Librarians are the original educational chameleon dating all the way back to Alexandria. Hear me out. They adapted from being the keepers of science and moderators of philosophy to curators of thought and later, then became the ambassadors of information and literature. As times changed, they became internet gurus, citizenship heroes, and language assistants, all while they still pointed children to their next favorite book. The pandemic has proven that when things change, no one is more capable to adapt than librarians.
The first email I received about their pandemic plans was from my local Brooklyn Public Library, detailing how I could best use their online lending services, where to download anything I might need, and a list of the planned readings and forums that they were going to be doing virtually. It was a bright spot in a very dark time for New York City, and honestly, it was very welcome.
1. Pima County, Arizona
The Pima County librarians in Arizona are going all-out for their patrons. From helping to provide snacks to kids who need it and boxes of veggies for their adult patrons, they are also doing Facebook Live broadcasts with readings and music and skills learning, as well as curating reading lists to help frazzled parents.
2. Transylvania County, North Carolina
Many libraries are now offering curbside pick-up, and Transylvania County in North Carolina has it down to an art. You reserve your book and time slot, and then you go and pick them up. What a glorious idea. It's available from 10 a.m. to 6 p.m., and libraries across the country have similar services, so check your local branch.
3. School Help In New York City
The New York Public Library has been providing remote learning resources for students and educators, as well as free tutoring, reading resources like online literacy programs, and curated lists for readers young and not so young. Our city is facing a reckoning that no one anticipated, and the library stepped up and said, "We can help."
4. Kindergarten Club
The Cleveland Public Library is offering virtual Kindergarten Club for kids getting ready for their first real year of school. Reading skills, behavior skills, and other important pieces of preparation are involved.
5. Reading Challenges
One of the most popular programs happening at libraries right now are online reading challenges through Beanstack, the Messenger Public Library in Aurora, Illinois among them. Prizes are given out, with stickers and badges aplenty. Oh, and it's not just for kids, so fellow BookIt! program veterans, it's time.
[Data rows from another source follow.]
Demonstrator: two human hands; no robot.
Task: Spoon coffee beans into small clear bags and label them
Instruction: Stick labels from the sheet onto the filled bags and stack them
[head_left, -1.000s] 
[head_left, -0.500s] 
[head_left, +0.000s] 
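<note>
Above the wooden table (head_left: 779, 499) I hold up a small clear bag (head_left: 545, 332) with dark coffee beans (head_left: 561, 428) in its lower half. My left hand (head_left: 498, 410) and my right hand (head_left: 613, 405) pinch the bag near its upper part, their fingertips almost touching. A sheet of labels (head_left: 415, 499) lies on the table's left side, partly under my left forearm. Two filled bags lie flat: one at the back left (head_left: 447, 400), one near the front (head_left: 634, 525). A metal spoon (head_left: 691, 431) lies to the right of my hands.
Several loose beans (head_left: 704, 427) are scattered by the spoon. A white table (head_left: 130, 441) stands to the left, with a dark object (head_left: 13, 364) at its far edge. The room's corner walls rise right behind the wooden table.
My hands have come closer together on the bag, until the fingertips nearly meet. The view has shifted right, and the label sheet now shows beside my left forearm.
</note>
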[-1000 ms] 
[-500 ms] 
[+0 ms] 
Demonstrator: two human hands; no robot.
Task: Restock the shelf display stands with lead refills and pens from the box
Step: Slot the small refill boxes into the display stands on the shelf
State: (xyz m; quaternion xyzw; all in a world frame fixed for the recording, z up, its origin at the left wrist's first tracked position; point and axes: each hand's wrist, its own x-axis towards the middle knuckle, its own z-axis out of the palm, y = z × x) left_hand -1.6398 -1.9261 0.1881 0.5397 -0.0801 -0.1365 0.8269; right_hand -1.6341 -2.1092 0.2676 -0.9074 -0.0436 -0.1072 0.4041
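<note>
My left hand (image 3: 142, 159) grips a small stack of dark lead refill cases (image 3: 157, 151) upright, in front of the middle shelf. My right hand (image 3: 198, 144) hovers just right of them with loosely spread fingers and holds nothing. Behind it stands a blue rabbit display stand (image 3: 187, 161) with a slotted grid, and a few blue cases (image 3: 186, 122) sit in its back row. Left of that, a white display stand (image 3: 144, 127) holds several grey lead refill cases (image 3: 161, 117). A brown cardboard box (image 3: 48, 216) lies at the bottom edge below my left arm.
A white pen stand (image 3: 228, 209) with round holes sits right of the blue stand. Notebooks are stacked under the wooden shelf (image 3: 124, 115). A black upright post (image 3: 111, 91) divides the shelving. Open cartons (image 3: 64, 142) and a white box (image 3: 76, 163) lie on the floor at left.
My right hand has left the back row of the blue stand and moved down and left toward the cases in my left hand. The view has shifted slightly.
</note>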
6. Los Angeles, California
For parents who just can't figure out where to go next, LA County Library is offering "Ask A Librarian" services to the public. Need a good reading program? They'll know. Need to understand what the heck those reading levels mean? Yup, they can do that, too. They are patient heroes, the lot of them.
Most of these services in this list are repeated in various forms throughout the country, and honestly, I never expected anything less from librarians. They get a bad rep for being nerdy rule followers, but anyone who has ever heard a librarian talk about banning books or refusing undocumented immigrants access to their services knows what they really are: superheroes.